◆ Problem:
I need the lines below from the one with "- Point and" down to the one with "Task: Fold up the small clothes" reproduced exactly, both ends included, and nothing else.

(Dataset records)
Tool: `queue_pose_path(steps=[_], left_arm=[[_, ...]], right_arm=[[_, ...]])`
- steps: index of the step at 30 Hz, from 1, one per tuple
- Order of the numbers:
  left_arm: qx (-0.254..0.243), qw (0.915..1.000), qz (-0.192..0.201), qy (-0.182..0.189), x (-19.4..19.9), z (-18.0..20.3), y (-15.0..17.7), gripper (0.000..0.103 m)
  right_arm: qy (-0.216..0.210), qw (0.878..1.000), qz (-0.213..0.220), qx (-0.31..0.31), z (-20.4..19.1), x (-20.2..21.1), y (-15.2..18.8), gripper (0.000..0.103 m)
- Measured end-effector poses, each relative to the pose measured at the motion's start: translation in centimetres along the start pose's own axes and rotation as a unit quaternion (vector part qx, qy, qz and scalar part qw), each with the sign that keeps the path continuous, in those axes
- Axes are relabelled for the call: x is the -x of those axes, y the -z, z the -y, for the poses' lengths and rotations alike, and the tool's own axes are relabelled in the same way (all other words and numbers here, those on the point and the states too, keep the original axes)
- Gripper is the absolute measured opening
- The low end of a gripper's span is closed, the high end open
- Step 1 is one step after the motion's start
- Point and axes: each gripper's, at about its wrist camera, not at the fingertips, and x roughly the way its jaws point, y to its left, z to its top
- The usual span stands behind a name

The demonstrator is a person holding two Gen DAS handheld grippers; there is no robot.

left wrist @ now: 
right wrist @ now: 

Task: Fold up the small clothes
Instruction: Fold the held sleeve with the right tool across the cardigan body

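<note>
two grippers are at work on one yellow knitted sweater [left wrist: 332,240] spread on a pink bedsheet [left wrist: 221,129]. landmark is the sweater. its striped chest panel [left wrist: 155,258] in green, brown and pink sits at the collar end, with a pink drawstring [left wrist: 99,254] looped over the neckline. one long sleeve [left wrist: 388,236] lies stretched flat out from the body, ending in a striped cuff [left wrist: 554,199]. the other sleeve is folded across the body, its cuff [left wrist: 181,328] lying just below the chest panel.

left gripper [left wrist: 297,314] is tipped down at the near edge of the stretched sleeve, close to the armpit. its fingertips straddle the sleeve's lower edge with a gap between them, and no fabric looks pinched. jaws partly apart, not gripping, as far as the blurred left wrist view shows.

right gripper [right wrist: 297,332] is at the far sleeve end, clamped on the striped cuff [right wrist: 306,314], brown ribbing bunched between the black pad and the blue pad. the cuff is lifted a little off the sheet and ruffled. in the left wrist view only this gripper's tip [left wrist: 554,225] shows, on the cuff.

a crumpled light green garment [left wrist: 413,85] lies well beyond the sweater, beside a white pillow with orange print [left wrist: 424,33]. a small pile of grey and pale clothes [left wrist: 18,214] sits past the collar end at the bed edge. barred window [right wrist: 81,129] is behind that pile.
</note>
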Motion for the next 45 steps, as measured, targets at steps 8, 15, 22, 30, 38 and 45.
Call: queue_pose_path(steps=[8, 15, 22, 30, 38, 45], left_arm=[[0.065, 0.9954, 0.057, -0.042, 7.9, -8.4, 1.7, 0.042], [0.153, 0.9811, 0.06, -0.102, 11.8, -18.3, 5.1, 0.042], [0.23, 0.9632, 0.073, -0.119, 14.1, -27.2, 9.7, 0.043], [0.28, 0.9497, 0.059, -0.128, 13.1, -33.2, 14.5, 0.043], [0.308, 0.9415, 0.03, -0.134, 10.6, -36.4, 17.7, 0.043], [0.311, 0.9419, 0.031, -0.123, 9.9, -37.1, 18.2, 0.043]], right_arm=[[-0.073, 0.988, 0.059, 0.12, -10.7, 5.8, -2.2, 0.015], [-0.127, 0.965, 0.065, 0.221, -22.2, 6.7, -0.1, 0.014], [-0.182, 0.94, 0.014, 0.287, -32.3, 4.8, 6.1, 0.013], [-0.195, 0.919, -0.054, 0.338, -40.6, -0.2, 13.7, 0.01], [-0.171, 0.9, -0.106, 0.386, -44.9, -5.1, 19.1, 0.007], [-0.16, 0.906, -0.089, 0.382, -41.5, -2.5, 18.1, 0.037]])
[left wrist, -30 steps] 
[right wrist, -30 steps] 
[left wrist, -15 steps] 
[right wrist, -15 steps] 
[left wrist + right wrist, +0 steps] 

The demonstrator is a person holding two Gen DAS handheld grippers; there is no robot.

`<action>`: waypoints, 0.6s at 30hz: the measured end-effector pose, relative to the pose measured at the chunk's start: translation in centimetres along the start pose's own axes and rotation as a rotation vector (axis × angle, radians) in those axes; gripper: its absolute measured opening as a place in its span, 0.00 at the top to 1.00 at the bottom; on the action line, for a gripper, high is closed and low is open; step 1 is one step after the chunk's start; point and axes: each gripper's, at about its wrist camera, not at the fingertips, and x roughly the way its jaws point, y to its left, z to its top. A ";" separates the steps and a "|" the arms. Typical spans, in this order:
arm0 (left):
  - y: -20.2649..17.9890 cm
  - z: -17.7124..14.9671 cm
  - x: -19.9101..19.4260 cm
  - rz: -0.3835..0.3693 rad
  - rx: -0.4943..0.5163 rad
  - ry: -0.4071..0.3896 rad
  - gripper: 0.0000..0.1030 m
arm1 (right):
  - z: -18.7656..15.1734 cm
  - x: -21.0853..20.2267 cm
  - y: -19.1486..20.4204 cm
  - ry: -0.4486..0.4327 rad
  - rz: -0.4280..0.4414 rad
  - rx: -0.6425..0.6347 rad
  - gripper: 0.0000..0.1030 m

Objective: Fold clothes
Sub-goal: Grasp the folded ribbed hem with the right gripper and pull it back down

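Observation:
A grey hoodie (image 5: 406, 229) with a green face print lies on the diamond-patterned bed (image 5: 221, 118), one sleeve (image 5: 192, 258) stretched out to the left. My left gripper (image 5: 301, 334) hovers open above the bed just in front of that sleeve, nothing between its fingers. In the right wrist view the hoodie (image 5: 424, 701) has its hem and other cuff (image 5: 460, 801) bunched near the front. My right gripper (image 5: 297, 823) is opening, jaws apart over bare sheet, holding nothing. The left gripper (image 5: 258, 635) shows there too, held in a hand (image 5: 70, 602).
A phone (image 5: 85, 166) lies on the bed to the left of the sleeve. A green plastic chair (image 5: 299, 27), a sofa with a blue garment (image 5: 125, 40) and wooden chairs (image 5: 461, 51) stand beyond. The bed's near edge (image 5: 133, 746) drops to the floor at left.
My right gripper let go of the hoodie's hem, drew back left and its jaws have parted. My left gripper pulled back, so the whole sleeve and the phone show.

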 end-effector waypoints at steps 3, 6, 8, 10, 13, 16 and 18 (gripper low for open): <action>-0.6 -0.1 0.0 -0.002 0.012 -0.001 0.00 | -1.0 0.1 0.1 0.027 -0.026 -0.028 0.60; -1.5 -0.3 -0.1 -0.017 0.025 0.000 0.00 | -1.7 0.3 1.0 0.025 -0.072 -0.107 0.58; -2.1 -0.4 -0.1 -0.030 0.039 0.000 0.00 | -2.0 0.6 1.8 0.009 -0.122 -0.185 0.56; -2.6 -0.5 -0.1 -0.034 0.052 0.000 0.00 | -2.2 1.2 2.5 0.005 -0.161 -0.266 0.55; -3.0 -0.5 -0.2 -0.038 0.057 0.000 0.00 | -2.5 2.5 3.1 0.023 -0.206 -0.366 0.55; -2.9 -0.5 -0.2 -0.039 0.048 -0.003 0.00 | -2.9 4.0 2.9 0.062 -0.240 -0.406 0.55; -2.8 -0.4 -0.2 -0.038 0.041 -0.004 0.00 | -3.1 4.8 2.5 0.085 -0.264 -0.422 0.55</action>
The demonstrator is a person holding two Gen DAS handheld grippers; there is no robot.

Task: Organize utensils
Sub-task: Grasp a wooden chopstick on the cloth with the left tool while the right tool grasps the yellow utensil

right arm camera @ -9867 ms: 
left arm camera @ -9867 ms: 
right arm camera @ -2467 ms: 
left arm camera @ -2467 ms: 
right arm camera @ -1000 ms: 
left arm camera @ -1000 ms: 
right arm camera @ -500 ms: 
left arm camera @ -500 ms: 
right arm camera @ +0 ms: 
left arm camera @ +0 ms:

◆ Written answer:
- Point and axes: each gripper's, at about its wrist camera, not at the fingertips, and x roughly the way its jaws point, y to its left, z to its top
- The usual span stands behind a name

The demonstrator is a person holding two Gen DAS handheld grippers; there is no robot.

left wrist @ now: 
right wrist @ now: 

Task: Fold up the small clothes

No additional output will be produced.